Because we live in a world so heavily shadowed by this memory, it has been easy for westerners of more recent generations to imagine that this was always the case—that weakness and victimhood were somehow inherent to China’s nature. Through the twentieth century, China was a poor, vulnerable, and frequently chaotic nation that never seemed a contender for power. A third-world nation in the eyes of the wealthier countries, it was alternately a pariah or an object of sympathy. For that reason, the country’s worldly aspirations of the late twentieth and early twenty-first centuries—to play a leading role in the UN, to host the Olympics, to put a man on the moon—were initially viewed by outsiders almost with bemusement, as if it were an overly ambitious upstart forgetting its proper place. That bemusement has now given way to alarm in many quarters as China strengthens its naval power to unprecedented levels and lays claim to vast swaths of contested maritime territory, asserting its power in ways completely unknown to living memory.

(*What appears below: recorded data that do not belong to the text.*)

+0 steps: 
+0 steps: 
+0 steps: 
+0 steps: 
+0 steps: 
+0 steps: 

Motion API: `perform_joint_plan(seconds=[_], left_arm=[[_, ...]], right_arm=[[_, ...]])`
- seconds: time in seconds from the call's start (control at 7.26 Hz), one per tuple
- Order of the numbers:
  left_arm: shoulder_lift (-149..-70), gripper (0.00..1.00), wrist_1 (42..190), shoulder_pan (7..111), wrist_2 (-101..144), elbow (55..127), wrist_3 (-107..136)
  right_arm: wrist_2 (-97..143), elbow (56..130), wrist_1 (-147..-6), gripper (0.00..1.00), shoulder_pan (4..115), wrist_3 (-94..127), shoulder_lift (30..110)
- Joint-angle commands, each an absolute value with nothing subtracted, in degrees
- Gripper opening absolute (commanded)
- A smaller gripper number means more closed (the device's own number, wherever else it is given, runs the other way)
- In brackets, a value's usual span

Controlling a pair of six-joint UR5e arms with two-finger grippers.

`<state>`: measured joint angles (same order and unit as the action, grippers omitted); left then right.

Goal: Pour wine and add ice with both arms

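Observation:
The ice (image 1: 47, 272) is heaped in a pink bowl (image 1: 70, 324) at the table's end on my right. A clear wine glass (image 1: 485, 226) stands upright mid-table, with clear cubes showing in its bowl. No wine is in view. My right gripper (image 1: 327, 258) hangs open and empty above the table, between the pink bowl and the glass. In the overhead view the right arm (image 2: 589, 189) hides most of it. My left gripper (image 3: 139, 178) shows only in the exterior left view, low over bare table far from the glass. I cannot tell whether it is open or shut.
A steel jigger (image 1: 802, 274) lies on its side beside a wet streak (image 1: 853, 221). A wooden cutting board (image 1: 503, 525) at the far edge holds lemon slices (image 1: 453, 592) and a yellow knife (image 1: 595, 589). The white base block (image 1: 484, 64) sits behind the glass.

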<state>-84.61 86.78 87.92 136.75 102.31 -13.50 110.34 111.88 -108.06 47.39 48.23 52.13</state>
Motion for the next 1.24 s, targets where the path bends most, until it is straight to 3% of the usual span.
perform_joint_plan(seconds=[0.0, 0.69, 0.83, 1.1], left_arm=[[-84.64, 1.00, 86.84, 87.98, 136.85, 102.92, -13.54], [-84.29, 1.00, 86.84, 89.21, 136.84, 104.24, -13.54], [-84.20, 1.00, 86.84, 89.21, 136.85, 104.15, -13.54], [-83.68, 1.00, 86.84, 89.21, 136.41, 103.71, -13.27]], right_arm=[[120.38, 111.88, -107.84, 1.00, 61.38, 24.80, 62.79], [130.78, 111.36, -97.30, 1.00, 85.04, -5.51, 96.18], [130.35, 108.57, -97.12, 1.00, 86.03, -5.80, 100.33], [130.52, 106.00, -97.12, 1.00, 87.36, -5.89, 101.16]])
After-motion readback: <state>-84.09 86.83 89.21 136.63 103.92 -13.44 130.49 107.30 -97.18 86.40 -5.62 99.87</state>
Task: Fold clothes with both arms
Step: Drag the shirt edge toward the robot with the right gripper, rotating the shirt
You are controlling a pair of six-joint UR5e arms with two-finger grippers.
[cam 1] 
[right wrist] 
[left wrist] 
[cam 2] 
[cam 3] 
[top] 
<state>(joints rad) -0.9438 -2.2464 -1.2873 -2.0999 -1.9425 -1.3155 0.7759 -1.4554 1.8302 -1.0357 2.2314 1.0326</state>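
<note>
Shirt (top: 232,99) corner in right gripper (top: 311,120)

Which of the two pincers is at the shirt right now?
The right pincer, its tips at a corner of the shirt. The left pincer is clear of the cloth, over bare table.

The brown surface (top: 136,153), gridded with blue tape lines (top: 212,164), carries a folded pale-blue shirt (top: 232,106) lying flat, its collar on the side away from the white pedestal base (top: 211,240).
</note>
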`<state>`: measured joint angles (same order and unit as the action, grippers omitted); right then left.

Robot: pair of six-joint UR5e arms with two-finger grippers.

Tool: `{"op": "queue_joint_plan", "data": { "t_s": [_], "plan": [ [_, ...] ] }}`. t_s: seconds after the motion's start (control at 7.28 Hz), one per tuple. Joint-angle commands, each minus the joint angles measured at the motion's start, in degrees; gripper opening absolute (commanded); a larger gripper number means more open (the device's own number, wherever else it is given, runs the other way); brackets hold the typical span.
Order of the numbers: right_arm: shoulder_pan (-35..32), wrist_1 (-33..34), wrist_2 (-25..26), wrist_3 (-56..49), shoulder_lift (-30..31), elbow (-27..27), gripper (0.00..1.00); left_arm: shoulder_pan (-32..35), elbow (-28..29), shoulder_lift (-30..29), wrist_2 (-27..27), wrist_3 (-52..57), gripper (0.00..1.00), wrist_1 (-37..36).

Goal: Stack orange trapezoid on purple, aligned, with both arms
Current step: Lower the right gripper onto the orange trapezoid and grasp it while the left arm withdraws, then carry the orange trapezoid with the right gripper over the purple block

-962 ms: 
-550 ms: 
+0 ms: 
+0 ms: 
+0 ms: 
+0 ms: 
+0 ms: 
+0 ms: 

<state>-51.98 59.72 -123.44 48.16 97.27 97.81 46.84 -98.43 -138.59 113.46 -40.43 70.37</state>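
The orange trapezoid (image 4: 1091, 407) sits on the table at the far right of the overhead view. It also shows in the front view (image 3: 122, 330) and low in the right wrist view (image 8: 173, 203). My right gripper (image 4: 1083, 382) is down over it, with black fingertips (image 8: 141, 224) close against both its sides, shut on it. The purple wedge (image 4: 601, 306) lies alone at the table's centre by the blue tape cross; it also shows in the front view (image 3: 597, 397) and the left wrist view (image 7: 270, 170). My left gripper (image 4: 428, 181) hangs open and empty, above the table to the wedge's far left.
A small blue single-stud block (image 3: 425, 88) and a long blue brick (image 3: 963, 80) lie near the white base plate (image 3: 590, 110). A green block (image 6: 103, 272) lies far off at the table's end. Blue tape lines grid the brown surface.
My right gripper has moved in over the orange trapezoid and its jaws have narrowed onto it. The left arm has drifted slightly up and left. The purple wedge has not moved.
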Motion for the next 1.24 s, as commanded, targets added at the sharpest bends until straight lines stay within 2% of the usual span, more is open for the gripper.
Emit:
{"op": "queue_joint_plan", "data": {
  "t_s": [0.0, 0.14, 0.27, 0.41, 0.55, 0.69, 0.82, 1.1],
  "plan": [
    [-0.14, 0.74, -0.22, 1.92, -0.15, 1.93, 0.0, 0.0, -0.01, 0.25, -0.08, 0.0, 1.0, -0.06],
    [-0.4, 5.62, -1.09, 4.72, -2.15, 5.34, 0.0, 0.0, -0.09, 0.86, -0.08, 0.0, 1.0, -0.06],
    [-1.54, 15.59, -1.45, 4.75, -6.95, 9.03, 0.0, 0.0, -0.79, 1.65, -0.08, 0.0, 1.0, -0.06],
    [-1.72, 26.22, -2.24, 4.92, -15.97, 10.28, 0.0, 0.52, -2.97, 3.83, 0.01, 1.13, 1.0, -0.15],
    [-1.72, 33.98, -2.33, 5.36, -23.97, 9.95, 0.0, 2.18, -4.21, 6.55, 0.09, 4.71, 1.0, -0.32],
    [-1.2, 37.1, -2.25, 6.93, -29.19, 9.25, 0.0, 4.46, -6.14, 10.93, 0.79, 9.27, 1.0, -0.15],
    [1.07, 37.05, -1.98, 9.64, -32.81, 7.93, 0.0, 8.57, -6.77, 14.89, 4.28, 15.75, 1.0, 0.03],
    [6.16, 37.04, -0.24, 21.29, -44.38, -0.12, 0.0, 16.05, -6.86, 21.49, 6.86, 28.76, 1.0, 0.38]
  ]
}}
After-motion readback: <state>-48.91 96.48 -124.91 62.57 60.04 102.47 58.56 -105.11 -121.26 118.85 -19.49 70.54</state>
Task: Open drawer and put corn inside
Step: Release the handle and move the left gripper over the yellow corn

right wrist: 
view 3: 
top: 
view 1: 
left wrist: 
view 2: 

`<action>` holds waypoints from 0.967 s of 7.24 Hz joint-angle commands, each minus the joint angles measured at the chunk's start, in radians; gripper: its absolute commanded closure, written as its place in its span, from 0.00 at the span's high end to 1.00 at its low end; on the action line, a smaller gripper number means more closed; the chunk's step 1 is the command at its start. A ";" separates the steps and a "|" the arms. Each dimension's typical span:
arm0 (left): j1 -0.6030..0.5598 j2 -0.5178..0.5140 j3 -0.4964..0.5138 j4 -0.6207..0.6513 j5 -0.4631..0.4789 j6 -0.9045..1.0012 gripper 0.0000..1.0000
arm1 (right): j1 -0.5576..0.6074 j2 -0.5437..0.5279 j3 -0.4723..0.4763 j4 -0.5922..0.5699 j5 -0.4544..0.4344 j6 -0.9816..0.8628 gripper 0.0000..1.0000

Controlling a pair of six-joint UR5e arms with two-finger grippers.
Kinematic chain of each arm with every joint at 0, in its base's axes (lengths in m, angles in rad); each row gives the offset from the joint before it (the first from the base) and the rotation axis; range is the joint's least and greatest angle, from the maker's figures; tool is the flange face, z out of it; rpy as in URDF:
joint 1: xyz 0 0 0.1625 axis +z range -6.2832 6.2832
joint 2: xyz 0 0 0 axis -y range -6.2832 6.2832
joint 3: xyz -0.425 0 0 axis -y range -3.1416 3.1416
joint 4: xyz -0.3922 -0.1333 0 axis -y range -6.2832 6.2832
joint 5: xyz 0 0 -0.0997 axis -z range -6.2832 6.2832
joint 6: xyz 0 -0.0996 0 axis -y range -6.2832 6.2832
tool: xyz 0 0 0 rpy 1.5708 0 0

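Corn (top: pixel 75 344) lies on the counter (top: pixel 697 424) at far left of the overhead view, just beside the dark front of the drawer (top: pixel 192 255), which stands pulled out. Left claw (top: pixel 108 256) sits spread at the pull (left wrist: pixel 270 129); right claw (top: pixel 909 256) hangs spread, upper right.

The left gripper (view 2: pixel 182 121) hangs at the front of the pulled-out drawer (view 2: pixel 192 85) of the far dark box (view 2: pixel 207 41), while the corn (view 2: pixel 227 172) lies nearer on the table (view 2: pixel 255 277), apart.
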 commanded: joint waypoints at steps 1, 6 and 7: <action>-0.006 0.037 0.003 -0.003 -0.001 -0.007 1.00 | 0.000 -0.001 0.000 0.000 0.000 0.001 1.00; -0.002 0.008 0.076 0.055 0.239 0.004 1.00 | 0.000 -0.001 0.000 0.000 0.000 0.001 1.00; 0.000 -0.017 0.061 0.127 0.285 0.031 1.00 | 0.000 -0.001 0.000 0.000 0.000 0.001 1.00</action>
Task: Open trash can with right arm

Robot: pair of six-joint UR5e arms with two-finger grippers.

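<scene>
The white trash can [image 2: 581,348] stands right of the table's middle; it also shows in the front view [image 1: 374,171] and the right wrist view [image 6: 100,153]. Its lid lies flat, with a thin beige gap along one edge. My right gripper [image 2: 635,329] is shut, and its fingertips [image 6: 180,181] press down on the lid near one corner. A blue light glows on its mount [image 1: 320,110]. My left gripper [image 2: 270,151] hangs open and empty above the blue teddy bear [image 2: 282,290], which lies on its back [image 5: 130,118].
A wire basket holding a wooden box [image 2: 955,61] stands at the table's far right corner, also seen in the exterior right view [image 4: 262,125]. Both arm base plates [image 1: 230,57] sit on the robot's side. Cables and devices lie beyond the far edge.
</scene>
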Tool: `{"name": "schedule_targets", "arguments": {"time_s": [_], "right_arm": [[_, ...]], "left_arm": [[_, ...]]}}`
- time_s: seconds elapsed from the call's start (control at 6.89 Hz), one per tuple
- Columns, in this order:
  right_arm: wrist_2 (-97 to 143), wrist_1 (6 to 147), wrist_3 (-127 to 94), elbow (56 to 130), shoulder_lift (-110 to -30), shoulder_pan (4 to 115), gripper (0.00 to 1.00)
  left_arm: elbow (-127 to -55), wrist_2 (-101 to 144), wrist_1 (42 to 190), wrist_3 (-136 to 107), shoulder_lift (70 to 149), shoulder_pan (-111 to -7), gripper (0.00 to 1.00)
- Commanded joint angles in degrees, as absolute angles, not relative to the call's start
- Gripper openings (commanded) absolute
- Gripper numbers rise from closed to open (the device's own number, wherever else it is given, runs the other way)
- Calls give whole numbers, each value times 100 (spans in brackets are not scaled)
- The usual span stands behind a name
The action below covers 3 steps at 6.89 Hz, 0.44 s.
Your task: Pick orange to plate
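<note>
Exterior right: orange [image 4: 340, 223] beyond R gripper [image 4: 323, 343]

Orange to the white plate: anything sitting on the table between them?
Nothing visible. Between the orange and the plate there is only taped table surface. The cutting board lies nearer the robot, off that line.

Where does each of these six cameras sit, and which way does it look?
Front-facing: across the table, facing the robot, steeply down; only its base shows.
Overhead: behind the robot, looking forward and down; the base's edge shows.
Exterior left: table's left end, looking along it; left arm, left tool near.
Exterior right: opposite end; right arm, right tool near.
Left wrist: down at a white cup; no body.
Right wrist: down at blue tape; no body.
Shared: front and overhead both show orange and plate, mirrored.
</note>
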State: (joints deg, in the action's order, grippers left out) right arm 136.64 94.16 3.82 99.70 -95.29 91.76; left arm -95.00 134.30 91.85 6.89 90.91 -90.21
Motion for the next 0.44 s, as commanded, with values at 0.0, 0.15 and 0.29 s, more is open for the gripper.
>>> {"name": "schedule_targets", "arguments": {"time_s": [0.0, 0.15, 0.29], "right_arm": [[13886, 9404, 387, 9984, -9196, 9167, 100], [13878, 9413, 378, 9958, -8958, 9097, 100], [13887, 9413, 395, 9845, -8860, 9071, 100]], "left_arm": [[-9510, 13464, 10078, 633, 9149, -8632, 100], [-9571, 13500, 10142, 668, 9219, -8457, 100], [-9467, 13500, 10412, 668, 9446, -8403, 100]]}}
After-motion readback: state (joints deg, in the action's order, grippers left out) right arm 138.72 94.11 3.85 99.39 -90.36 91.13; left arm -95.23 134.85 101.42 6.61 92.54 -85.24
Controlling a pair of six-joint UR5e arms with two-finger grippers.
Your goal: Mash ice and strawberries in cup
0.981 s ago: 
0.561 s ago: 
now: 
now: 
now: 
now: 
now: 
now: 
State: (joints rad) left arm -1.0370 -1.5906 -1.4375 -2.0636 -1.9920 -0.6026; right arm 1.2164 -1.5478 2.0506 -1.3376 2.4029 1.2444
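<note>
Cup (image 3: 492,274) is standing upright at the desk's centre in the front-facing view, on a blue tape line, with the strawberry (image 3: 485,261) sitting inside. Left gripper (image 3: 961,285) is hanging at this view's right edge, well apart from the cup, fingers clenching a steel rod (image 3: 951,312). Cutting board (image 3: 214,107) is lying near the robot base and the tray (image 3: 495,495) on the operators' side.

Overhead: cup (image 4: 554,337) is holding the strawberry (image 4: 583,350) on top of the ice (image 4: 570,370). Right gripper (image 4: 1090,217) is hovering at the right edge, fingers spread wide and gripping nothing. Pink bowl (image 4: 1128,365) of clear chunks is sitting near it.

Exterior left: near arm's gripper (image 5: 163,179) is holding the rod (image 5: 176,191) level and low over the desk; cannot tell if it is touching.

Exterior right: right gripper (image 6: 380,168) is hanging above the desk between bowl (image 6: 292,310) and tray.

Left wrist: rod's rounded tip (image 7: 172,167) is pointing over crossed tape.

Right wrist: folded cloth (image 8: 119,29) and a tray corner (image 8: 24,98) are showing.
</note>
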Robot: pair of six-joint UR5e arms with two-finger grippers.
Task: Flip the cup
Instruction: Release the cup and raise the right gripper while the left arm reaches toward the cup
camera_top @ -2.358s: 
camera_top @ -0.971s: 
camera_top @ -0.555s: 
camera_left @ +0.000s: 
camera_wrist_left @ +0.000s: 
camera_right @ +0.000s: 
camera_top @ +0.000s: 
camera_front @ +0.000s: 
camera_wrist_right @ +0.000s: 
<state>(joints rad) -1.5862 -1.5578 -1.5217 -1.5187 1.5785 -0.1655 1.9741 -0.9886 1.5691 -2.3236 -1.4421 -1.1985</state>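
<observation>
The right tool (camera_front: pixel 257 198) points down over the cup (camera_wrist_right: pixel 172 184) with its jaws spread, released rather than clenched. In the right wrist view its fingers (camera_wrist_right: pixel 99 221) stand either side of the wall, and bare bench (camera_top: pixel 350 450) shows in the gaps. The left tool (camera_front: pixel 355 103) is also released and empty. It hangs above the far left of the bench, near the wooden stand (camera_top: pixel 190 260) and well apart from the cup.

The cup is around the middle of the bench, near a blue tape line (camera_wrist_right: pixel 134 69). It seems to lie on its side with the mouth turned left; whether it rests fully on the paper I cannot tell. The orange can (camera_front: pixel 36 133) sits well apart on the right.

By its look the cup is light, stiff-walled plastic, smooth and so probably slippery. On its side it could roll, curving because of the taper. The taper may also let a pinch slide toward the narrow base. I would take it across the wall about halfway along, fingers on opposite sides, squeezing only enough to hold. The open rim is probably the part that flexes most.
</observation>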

But over the long term, China is anything but an upstart. And as its economic and military power today grow far beyond anything it seemed capable of in the twentieth century, it is coming to resemble far less the weak, bullied nation that suffered the Opium War than the confident and central empire that preceded it. If we take this war not as a beginning but as an ending, and shift our sights instead back into the era before it took place, back before that ostensible dividing line with the modern era, we find a China that was powerful, prosperous, dominant, and above all envied. The memory of that lost era looms ever larger in China today, as a reminder of its potential (some would say rightful) place in the world, a nostalgic vision of what it could be once again.